Evacuation transportation planning: Large-scale evacuation in events is of critical importance since it bears significant infeasibility cost resulting from the potential loss of life and property. It is challenging to model the problem mathematically due to the inherent complexity and uncertainty. We used cell transmission model (CTM) based dynamic traffic assignment (DTA) to model the evacuation transportation problem and applied robust optimization and chance-constrained optimization to model demand uncertainty. Tractable formulations were developed and numerical experiments were conducted. Result showed that our approach leads to less total social cost than the deterministic approach. We plan to extend the study by considering more sources of uncertainty (e.g. road capacity uncertainty, evacuees' behavior uncertainty).

Congestion pricing and congestion derivatives: Congestion caused extra travel of 4.8 billion hours in US in 2009. This accounts an extra 3.9 billion gallons of fuel and a $115 billion congestion cost according to "2010 Urban Mobility report". There have been various attempts to mitigate congestion phenomena by increasing physical capacity, managing traffic demand and inducing alternative routing. Among them, Congestion pricing is widely accepted as an effective way and has already been applied not only to highways but also urban roads. We developed robust dynamic game-theoretic congestion pricing model which addressed several challenges such as uncertainty, competition between users and dynamic price, and designed advanced heuristic algorithm to solve it. In addition to the congestion pricing, we also proposed congestion derivatives for reducing congestion and the related total social cost. Theoretical analysis and numerical tests were conducted to prove the value of congestion derivatives. We plan to develop less conservative model and consider more general uncertainty sets for congestion pricing, and investigate more general network models as well as various types of securities for the study of congestion derivatives.

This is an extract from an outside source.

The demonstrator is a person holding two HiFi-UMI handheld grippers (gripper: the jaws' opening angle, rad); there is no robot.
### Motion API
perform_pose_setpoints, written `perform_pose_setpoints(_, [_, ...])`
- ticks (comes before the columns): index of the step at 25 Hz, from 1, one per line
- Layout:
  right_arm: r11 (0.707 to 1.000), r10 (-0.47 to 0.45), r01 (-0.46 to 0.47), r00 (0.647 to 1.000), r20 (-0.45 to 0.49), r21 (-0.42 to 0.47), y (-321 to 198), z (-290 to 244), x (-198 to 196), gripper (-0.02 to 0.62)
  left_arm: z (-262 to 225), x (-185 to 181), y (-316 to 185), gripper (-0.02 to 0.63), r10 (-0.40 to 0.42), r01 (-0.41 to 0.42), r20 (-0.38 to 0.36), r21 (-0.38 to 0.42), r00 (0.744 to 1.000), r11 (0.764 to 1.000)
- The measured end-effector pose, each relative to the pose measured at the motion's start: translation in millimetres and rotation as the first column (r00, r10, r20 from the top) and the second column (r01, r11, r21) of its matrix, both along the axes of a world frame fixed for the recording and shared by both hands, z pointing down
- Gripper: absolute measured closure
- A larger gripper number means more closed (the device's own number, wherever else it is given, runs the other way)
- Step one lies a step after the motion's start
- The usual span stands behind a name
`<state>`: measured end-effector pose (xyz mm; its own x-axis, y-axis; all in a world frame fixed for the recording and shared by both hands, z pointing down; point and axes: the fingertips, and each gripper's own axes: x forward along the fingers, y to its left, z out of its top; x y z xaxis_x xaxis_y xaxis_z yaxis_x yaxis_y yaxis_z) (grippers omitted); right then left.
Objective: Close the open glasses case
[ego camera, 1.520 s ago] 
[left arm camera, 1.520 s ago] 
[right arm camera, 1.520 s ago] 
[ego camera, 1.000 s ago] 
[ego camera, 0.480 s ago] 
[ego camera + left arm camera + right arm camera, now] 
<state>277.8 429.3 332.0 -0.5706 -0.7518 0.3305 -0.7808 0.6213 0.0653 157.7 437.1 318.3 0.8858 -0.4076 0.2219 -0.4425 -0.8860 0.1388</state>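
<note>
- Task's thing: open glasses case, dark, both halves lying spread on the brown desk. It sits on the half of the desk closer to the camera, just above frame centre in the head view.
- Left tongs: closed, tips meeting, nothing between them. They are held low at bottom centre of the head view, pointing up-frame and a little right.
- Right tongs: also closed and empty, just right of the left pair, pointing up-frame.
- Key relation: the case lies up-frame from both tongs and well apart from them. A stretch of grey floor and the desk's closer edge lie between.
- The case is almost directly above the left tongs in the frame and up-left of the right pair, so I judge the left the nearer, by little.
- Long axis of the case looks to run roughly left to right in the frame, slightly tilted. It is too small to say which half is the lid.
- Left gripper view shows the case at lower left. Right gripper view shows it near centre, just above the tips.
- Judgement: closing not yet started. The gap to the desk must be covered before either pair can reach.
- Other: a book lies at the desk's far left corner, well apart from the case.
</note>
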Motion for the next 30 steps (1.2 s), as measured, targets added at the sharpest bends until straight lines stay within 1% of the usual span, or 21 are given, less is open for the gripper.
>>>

Urban freight transportation:Growing demand for urban freight transportation services and the recognition of the value of sustainable transport make efficiency and ecology the two main issues for the urban freight transportation system of the 21st century. Considering that the private vehicles transporting people are also a main component of the urban transportation system and their interactions with vehicles transporting freight were often ignored in the study, we investigated their interactions by formulating the urban freight transportation model as a mathematical program with equilibrium constraints (MPEC) and develop accurate measures of the interactions. We solved the problem numerically and discussed some managerial insights for truck companies and central planner. The study will be extended by modeling freight transportation as vehicle routing problems and considering more realistic issues like policies, restrictions and uncertainties.

Complex transportation network design: Recently, we proposed to develop a new complex network design theory which is dynamic and considers the influence of transportation, social, and data networks on one another. In particular, we will consider multiple time scales and human behaviors when modeling traffic flows and demand formation. Network science and evolutionary game theory will be used to model demand dynamics. Dynamic arc and path flows will be modeled based on hydrodynamic traffic flow theory.